Firavunlukta beterin beteri

Kur’an bize gösterdi ki, bilinen firavunlardan daha kötü ve şerir firavunlar da olabilir. Bu ikinciler, çevrelerinde bir tane olsun uyarıcı barındırmayan, yaşatmayan firavunlardır.

 

Tarih ve zaman da bize gösterdi ki, bu ikincilerden de şerir firavunlar çıkacaktır. Biz bunlara ‘beterin beteri firavunlar’ veya ‘firavunlukta beterin beteri azmışlar’ diyoruz. Bunların belirgin niteliklerini tarihin ve zamanın verilerine bakarak şöyle sıralayabiliriz:

 

1. Yalancılık: Kadim firavunlar, en şerir zulümleri de dahil, yaptıklarını raiyyelerine açıkça söyleyerek yaparlar; yalan söylemezler, yani zulümleri içinde bir ‘mert’ yanları vardır.  O halde hem eski firavunların zulümlerini işleyen hem de raiyyesine yalan söyleme zilletine tenezzül eden bir zalim, sadece firavun olmakla kalmaz, firavundan da şerir olur.

 

2. Talancılık: Kadim firavunlarda hırsızlık ve talancılık yoktur.
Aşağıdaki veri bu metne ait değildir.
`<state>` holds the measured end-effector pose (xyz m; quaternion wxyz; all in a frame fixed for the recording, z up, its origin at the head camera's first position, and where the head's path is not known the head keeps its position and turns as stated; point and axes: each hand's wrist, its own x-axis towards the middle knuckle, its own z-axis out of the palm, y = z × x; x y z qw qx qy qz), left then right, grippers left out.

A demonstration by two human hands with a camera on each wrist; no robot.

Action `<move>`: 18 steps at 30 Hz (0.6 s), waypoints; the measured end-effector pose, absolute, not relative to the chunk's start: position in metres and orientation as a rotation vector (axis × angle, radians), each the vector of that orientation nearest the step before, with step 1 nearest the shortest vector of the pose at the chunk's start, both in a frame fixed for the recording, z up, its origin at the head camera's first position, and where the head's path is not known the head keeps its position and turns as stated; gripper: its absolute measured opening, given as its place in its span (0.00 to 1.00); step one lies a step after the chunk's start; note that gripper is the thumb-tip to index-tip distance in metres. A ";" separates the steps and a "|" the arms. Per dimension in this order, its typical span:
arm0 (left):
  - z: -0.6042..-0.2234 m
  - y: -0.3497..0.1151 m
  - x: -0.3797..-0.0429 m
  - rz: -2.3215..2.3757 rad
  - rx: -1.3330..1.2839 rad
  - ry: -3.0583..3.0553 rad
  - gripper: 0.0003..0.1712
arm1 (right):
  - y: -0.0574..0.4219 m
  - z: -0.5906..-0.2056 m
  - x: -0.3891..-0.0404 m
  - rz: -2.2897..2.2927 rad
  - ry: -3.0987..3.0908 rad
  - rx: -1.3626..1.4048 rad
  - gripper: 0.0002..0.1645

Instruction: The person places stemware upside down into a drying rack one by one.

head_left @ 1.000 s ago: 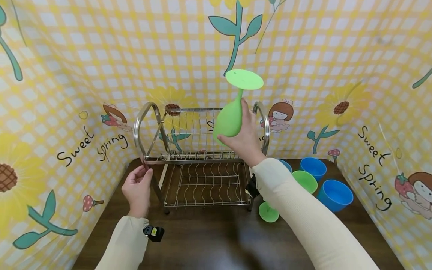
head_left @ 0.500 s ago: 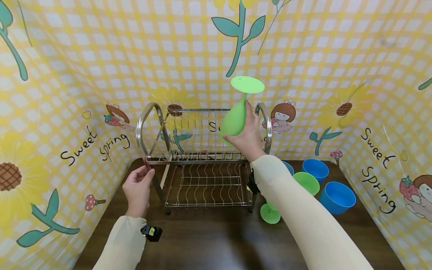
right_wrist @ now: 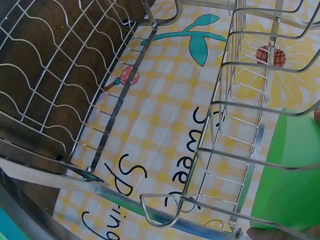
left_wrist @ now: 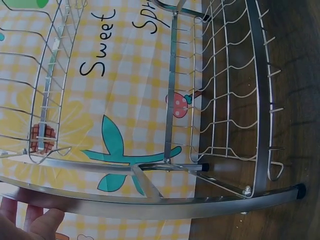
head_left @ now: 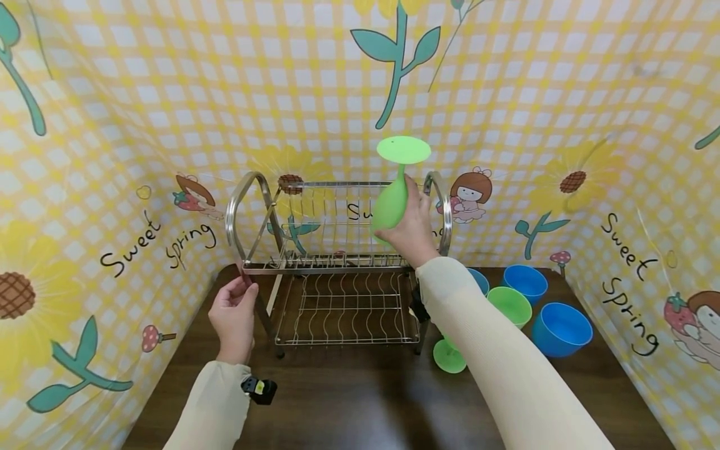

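Observation:
My right hand grips a green plastic goblet by its bowl, upside down with its round foot uppermost. It is over the right part of the metal dish rack's upper tier. In the right wrist view, the green bowl shows behind the upper tier's wires, with fingertips at its edge. My left hand pinches the rack's left side upright between thumb and fingers. The left wrist view shows that thumb against the metal tube. The bowl's rim is partly hidden by my right hand.
Right of the rack, a blue cup, another blue cup and a green goblet stand on the brown table. A further blue cup and green goblet foot are partly behind my right sleeve. Checked cloth walls surround the table.
My right hand has lowered the inverted goblet slightly toward the upper tier, and the goblet stands straighter. My left hand keeps its hold on the rack's upright.

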<state>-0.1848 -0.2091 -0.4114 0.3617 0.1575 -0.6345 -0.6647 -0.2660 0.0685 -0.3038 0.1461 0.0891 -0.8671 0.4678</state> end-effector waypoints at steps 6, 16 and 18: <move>-0.410 -0.212 -0.185 -1.736 0.400 -1.628 0.09 | 0.068 -0.304 -0.268 1.321 -2.558 0.246 0.70; -0.412 -0.209 -0.181 -1.722 0.447 -1.655 0.17 | 0.070 -0.307 -0.272 1.301 -2.694 0.233 0.77; -0.410 -0.209 -0.181 -1.713 0.436 -1.663 0.17 | 0.070 -0.306 -0.273 1.275 -2.707 0.241 0.77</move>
Beterin beteri firavunların bir alameti ve karakteristiği de aynı zamanda talancı olmalarıdır. Bunlar, halkı soyan talancılarla işbirliği yapmak, onları bu talanlarında koruyup gözetmek, bu vesileyle Karun takımının mal-mülk vurgunlarından, para havuzlarından aslan payı almak gibi düşüklüklere de tenezzül ederler. Yani bunlar firavunluk kulvarının kendi içinde de ayrı bir düşüşü temsil ederler.

 

3. Musaları Konuşturmamak: Firavun, aynı zamanda din gücünü ve kurumunu temsil eden sihirbazlarını Musa’ya karşı halkı aldatmaları için seferber ederken, Musa’ya da halkın önünde onlarla tartışma imkânı veriyordu. ‘Beterin beteri firavun takımı’, işte bu noktada da kadim firavunları geride bırakan tağutluklar sergilemekteler. Bu ikinciler, kendi sihirbazlarını yani (halkı aldatma ekiplerini) bütün imkânlarla teçhiz ederek ortaya sürerken Musa fikriyatının sözcülerine konuşma ve kendilerini ifade etme şansı asla vermezler.

Ferşat Bektaş yazıyor:

“Bilgiye aç biriyim. Sizi her zaman takip etmeye çalışıyorum her defasında sizden yeni bir şeyler öğreniyorum. Çok şey öğrendik sizden ve öğrenmeye devam ediyoruz. Şimdi belki istediğiniz kitleye hitap edemiyor, yeterince anlaşılamıyorsunuz ama inanıyorum, gelecekte ışığınızdan faydalanan bir nesil ortaya çıkacak ve Türkiye’yi bu bataktan çıkarıp hak ettiği noktaya taşıyacak. Bunlar bizim çocuklarımız olacak. Ve onlar, sizin gösterdiğiniz aydınlık yolda yürüyecekler. O çekirdek nesil biziz; sakın umutsuzluğa kapılmayın. Siz hep anlatırsı-nız ya, İmamı Âzam çok acı çekti, çok zulme uğradı ve işte böylece ‘En Büyük İmam’ olarak tarihe geçti diye. Çağımızın İmamı Âzam’ı olarak siz varsınız. Çabanızla bunu hak ettiğinizi düşünüyoruz. Allah size uzun ömürler versin.”

Öznur Kocaalp yazıyor:

 

“Ebu Zer adlı anıt eserinizi okudum. Ellerinize sağlık.  O, ‘uzun boylu, gür saçlı, esmer tenli’ adamın hayat felsefesini, azmini, düşüncesini ve iman önderliğini ne güzel yansıtmışsınız! Tarihe bir nefes, bir yudum su vermişsiniz. Allah sizden razı olsun!”
 
Havin Gökkaya yazıyor:

 

“Sizin sayenizde gerçek İslamı, Kur’an’ı öğrendik.  Allah sizden razı olsun. Ne kadar teşekkür etsek az gelir. Siz, yaşayan Atatürk’sünüz.”